Der Realist hält ein Schild in die Höhe, als protestiere er gegen etwas: "Glotzt nicht so romantisch!" Dieser Protest mit dem Zitat des Kommunisten Bert Brecht richtet sich gegen eine naiv-kitschige Art der Begeisterung für ein sentimentales Verständnis der Geburt Jesu und von Krippen. Eingebettet in den Kampf von Gut gegen Böse, Gott gegen Teufel, ist Nüchternheit und Realismus auch an Weihnachten angebracht. Die Passion ist mitzudenken.

Präfigurationen

Theologen bemühen sich, die Verzahnung zwischen dem Alten und dem Neuen Testament so eng wie möglich erscheinen zu lassen. Es sollte, um den vier Evangelien besonderes Gewicht und besondere Glaubhaftigkeit zu geben, so aussehen, als hätten die Autoren des Alten Testament das Erscheinen von Jesus vorhergesehen (präfiguriert).

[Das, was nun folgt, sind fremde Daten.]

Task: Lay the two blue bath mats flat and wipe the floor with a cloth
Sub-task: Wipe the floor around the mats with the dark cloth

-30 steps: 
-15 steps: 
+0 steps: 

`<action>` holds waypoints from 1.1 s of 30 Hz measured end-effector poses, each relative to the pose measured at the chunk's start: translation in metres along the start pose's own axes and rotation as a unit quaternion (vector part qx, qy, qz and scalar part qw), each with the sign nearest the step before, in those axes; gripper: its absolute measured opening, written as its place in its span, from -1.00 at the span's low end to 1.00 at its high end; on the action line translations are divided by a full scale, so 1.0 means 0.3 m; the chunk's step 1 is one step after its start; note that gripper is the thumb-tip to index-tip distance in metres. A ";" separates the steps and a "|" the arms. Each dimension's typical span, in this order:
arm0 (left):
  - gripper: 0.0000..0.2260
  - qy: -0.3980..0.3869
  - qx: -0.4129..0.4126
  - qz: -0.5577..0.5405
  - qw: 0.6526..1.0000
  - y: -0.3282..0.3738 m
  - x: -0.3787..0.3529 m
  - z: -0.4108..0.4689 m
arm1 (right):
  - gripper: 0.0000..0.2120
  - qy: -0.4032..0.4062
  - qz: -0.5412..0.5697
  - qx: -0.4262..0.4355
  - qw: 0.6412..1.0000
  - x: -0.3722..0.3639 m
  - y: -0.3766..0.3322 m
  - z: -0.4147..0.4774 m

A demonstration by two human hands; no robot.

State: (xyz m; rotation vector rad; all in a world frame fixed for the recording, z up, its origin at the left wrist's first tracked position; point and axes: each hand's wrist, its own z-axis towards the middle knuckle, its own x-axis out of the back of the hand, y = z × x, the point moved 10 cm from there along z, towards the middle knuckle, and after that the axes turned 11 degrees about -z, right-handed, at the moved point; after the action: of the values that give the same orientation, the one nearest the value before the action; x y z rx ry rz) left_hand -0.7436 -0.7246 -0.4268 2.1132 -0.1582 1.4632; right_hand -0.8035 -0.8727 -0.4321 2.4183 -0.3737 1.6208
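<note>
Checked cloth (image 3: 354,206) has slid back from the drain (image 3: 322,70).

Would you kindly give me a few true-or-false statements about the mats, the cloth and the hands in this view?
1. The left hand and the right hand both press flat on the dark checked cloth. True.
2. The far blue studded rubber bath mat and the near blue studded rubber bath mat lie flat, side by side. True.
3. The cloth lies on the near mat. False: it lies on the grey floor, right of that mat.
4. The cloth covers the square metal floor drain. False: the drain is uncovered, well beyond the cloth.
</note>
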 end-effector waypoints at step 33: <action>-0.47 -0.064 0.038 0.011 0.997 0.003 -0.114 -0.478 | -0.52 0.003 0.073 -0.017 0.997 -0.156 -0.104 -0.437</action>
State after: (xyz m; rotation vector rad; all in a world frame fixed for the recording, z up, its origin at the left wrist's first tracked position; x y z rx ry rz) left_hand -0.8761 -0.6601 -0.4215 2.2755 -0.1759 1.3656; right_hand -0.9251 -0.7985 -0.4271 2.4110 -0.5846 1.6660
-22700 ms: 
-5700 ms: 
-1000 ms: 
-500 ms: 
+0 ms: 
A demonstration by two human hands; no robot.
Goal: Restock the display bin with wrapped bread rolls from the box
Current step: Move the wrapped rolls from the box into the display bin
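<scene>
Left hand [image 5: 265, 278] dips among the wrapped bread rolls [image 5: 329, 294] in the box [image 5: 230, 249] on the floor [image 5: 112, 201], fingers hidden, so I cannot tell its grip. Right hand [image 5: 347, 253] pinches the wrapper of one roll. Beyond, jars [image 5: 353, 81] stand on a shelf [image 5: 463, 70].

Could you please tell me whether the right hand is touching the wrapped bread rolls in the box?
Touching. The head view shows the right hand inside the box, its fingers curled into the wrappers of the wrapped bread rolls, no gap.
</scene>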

Szenen aus dem Alten Testament sind auf Halbreliefs am Arkadengebäude zu sehen: Adam und Eva (am 24. Dezember Namenstag) entsprechen der Geburt, der Besuch der Königin von Saba bei Solomo bezieht sich auf die Anbetung der Heiligen Drei Könige, Noah und die Arche, zu der die Taube den Zweig bringt, weist auf die Taufe Jesu hin, die Rückkehr der Kundschafter mit der großen Traube aus dem "Gelobten Land" auf das Weinwunder von Kana, Moses und der Dornbusch im Flammenschein deuten auf die Verklärung Jesu im Feuerkranz hin.

Tod und Leben

Der Teufel Von oben regiert der Tod
die Welt. Im Paradies
unten existiert er nicht.
"Tod, wo ist dein Stachel? Hölle, wo ist Dein Sieg?"1

Dieser Hinweis auf die Passion und die Erlösung bindet das Geschehen in den religiösen Gesamtkontext ein.

1 Korinther 1,15

 

Der Narr

Kinder und Narren sagen die Wahrheit.
Deshalb darf diese Figur im Welttheater
nicht fehlen. Sie bringt auf humorvolle, manchmal auch schmerzliche Art die Menschen von allzu großer Überhebung auf den Teppich der Tatsachen. Sie spielt als Hofnarr, "Spaßmacher" und Künstler die Rolle, den Mitmenschen die Wahrheit zu sagen. Ihre Funktion im Mittelalter war es, dem  Herrscher die christliche Demut in Erinnerung zubringen. Im Hintergrund ziehen Indianer als Vertreter des Erdteils "Amerika" zur Geburtsstätte.

Bildnachweise

Das Copyright für die Bilder "Theatrum sacrum" liegt beim Autor.

Das Copyright für Bilder der Epiphaniekrippe liegt bei Guido Scharrer.

Das Copyright für "Haseidl" liegt bei Haseidl.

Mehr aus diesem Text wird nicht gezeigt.